What to do
The entries below need to be transcribed verbatim.

(Extracted data entries)
▶

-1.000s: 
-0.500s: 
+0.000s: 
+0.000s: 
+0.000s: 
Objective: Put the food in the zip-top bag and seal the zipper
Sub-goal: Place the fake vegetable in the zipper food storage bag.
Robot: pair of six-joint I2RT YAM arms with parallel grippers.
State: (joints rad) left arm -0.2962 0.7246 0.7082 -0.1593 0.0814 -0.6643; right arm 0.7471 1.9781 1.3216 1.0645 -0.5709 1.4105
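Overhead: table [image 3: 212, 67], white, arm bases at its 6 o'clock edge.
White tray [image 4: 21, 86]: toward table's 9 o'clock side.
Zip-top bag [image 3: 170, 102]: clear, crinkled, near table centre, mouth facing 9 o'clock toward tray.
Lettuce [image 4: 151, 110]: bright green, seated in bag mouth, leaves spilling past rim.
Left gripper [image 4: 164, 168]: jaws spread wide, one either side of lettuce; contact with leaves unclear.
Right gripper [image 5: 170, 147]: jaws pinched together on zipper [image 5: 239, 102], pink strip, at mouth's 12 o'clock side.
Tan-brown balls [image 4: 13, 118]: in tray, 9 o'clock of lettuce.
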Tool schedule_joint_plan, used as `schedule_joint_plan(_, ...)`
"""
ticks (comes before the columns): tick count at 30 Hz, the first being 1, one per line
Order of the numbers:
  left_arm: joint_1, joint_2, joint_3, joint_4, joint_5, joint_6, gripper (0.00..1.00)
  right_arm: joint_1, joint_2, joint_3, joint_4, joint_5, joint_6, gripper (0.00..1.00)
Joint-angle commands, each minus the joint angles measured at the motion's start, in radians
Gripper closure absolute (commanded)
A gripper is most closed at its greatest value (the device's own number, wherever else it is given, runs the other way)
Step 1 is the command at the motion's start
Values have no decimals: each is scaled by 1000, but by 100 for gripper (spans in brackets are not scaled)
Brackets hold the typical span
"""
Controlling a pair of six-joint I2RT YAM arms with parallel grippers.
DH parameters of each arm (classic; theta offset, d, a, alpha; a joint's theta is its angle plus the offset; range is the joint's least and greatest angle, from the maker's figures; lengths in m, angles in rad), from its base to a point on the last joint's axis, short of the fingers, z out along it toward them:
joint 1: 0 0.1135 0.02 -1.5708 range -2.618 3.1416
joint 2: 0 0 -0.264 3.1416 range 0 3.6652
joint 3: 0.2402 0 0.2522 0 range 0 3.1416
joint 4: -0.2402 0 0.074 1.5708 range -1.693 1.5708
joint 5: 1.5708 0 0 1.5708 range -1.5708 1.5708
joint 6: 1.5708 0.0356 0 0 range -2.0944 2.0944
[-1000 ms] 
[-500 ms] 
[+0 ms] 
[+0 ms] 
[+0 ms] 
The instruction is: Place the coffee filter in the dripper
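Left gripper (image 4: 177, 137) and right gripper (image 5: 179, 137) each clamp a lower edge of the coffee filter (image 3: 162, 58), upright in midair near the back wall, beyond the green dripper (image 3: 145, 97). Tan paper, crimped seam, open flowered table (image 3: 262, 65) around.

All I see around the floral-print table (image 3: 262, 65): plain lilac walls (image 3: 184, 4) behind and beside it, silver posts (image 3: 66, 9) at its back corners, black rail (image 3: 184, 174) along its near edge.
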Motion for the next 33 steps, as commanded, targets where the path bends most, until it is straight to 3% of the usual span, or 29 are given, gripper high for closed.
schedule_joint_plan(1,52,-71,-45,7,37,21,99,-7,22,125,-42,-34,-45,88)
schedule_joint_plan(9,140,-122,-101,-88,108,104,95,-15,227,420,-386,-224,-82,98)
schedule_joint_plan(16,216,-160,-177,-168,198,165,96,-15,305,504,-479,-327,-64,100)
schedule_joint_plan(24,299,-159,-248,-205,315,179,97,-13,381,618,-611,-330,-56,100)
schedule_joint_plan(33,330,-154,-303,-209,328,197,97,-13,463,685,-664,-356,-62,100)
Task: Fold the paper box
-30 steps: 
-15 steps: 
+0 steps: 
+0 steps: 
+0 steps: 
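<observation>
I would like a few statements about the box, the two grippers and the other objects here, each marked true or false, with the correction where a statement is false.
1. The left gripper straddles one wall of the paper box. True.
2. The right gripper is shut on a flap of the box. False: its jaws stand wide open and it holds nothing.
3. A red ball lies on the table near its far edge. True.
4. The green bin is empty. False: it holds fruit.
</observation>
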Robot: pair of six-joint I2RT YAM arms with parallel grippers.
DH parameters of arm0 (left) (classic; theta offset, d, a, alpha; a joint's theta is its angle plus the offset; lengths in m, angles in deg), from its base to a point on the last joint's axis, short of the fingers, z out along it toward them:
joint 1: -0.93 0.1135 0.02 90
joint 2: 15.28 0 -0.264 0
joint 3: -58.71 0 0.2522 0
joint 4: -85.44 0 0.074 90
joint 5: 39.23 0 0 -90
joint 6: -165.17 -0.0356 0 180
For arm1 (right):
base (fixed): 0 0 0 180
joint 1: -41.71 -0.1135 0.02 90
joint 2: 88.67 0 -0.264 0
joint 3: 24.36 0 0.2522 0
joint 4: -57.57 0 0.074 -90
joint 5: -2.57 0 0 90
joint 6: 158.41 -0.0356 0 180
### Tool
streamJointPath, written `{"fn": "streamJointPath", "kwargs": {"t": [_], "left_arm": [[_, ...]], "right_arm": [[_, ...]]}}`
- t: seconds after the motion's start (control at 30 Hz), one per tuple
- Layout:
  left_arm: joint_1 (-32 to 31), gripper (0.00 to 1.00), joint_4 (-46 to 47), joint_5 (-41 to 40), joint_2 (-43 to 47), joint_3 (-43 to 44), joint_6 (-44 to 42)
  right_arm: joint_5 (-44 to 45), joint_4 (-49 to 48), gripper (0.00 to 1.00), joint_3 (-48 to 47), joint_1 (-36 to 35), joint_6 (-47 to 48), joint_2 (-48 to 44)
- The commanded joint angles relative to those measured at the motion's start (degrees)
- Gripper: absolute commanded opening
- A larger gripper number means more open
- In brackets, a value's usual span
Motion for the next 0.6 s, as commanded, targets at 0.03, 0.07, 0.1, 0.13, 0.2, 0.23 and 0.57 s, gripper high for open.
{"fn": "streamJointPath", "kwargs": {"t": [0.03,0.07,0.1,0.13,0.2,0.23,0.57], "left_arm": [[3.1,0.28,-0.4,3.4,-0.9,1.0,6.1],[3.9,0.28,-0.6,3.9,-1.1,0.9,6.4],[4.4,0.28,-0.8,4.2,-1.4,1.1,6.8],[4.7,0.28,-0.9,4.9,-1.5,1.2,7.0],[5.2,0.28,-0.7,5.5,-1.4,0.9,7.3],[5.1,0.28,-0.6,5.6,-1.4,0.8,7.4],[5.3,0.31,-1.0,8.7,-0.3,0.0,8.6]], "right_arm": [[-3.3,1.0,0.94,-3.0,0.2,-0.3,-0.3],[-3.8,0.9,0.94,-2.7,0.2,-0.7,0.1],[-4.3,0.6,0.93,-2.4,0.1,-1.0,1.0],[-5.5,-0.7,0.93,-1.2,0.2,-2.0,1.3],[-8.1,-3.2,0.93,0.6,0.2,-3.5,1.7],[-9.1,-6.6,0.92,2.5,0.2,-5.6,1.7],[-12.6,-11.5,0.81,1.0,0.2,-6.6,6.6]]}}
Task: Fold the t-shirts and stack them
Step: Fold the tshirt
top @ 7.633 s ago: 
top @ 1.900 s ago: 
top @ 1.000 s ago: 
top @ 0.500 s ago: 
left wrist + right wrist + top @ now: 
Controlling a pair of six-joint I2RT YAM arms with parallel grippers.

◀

Exercise response
-1.000s: 
-0.500s: 
+0.000s: 
+0.000s: 
+0.000s: 
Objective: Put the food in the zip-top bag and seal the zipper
Sub-goal: Place the fake vegetable in the zipper food storage bag.
Robot: pair of six-joint I2RT YAM arms with parallel grippers.
State: (joints rad) left arm -0.2962 0.7246 0.7082 -0.1593 0.0814 -0.6643; right arm 0.7471 1.9781 1.3216 1.0645 -0.5709 1.4105
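Overhead: table [image 3: 212, 67], white, arm bases at its 6 o'clock edge.
White tray [image 4: 21, 86]: toward table's 9 o'clock side.
Zip-top bag [image 3: 170, 102]: clear, crinkled, near table centre, mouth facing 9 o'clock toward tray.
Lettuce [image 4: 151, 110]: bright green, seated in bag mouth, leaves spilling past rim.
Left gripper [image 4: 164, 168]: jaws spread wide, one either side of lettuce; contact with leaves unclear.
Right gripper [image 5: 170, 147]: jaws pinched together on zipper [image 5: 239, 102], pink strip, at mouth's 12 o'clock side.
Tan-brown balls [image 4: 13, 118]: in tray, 9 o'clock of lettuce.
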Tool schedule_joint_plan, used as `schedule_joint_plan(_, ...)`
"""
ticks (comes before the columns): tick count at 30 Hz, the first being 1, one per line
Order of the numbers:
  left_arm: joint_1, joint_2, joint_3, joint_4, joint_5, joint_6, gripper (0.00..1.00)
  right_arm: joint_1, joint_2, joint_3, joint_4, joint_5, joint_6, gripper (0.00..1.00)
Joint-angle commands, each minus the joint angles measured at the motion's start, in radians
Gripper closure absolute (commanded)
A gripper is most closed at its greatest value (the device's own number, wherever else it is given, runs the other way)
Step 1 is the command at the motion's start
Values have no decimals: each is scaled by 1000, but by 100 for gripper (spans in brackets are not scaled)
Brackets hold the typical span
"""
Controlling a pair of six-joint I2RT YAM arms with parallel grippers.
DH parameters of each arm (classic; theta offset, d, a, alpha; a joint's theta is its angle plus the offset; range is the joint's least and greatest angle, from the maker's figures; lengths in m, angles in rad), from its base to a point on the last joint's axis, short of the fingers, z out along it toward them:
joint 1: 0 0.1135 0.02 -1.5708 range -2.618 3.1416
joint 2: 0 0 -0.264 3.1416 range 0 3.6652
joint 3: 0.2402 0 0.2522 0 range 0 3.1416
joint 4: -0.2402 0 0.074 1.5708 range -1.693 1.5708
joint 5: 1.5708 0 0 1.5708 range -1.5708 1.5708
joint 6: 1.5708 0.0356 0 0 range -2.0944 2.0944
[-1000 ms] 
[-500 ms] 
[+0 ms] 
[+0 ms] 
[+0 ms] 
The instruction is: Place the coffee filter in the dripper
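Left gripper (image 4: 177, 137) and right gripper (image 5: 179, 137) each clamp a lower edge of the coffee filter (image 3: 162, 58), upright in midair near the back wall, beyond the green dripper (image 3: 145, 97). Tan paper, crimped seam, open flowered table (image 3: 262, 65) around.

All I see around the floral-print table (image 3: 262, 65): plain lilac walls (image 3: 184, 4) behind and beside it, silver posts (image 3: 66, 9) at its back corners, black rail (image 3: 184, 174) along its near edge.
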Motion for the next 33 steps, as commanded, targets where the path bends most, until it is straight to 3% of the usual span, or 29 are given, gripper high for closed.
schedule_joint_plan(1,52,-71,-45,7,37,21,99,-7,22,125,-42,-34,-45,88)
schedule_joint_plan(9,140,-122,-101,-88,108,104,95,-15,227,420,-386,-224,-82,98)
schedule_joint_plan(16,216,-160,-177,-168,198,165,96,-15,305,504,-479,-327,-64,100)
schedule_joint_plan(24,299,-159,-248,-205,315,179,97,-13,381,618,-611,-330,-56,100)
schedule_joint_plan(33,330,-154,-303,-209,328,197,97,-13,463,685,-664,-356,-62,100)
Task: Fold the paper box
-30 steps: 
-15 steps: 
+0 steps: 
+0 steps: 
+0 steps: 
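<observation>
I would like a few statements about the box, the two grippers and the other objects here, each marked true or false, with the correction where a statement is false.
1. The left gripper straddles one wall of the paper box. True.
2. The right gripper is shut on a flap of the box. False: its jaws stand wide open and it holds nothing.
3. A red ball lies on the table near its far edge. True.
4. The green bin is empty. False: it holds fruit.
</observation>
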Robot: pair of six-joint I2RT YAM arms with parallel grippers.
DH parameters of arm0 (left) (classic; theta offset, d, a, alpha; a joint's theta is its angle plus the offset; lengths in m, angles in deg), from its base to a point on the last joint's axis, short of the fingers, z out along it toward them:
joint 1: -0.93 0.1135 0.02 90
joint 2: 15.28 0 -0.264 0
joint 3: -58.71 0 0.2522 0
joint 4: -85.44 0 0.074 90
joint 5: 39.23 0 0 -90
joint 6: -165.17 -0.0356 0 180
For arm1 (right):
base (fixed): 0 0 0 180
joint 1: -41.71 -0.1135 0.02 90
joint 2: 88.67 0 -0.264 0
joint 3: 24.36 0 0.2522 0
joint 4: -57.57 0 0.074 -90
joint 5: -2.57 0 0 90
joint 6: 158.41 -0.0356 0 180
### Tool
streamJointPath, written `{"fn": "streamJointPath", "kwargs": {"t": [_], "left_arm": [[_, ...]], "right_arm": [[_, ...]]}}`
- t: seconds after the motion's start (control at 30 Hz), one per tuple
- Layout:
  left_arm: joint_1 (-32 to 31), gripper (0.00 to 1.00), joint_4 (-46 to 47), joint_5 (-41 to 40), joint_2 (-43 to 47), joint_3 (-43 to 44), joint_6 (-44 to 42)
  right_arm: joint_5 (-44 to 45), joint_4 (-49 to 48), gripper (0.00 to 1.00), joint_3 (-48 to 47), joint_1 (-36 to 35), joint_6 (-47 to 48), joint_2 (-48 to 44)
- The commanded joint angles relative to those measured at the motion's start (degrees)
- Gripper: absolute commanded opening
- A larger gripper number means more open
- In brackets, a value's usual span
Motion for the next 0.6 s, as commanded, targets at 0.03, 0.07, 0.1, 0.13, 0.2, 0.23 and 0.57 s, gripper high for open.
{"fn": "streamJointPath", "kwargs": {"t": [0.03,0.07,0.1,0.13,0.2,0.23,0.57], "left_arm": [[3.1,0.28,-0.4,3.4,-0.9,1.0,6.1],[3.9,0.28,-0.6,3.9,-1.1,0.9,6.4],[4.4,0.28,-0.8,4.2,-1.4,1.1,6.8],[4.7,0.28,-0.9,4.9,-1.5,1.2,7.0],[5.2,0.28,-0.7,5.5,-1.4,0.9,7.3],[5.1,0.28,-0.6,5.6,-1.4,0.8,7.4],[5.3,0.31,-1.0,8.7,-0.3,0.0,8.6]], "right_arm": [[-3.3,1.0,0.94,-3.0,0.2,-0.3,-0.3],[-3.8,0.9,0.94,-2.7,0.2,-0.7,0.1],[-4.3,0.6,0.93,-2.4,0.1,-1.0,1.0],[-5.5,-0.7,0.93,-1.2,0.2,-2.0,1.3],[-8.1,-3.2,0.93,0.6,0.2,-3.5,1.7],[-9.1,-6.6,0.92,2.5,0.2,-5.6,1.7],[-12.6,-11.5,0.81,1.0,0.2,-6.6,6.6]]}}
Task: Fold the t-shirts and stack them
Step: Fold the tshirt
top @ 7.633 s ago: 
top @ 1.900 s ago: 
top @ 1.000 s ago: 
top @ 0.500 s ago: 
left wrist + right wrist + top @ now: 
Controlling a pair of six-joint I2RT YAM arms with parallel grippers.

The work for this exercise is now done.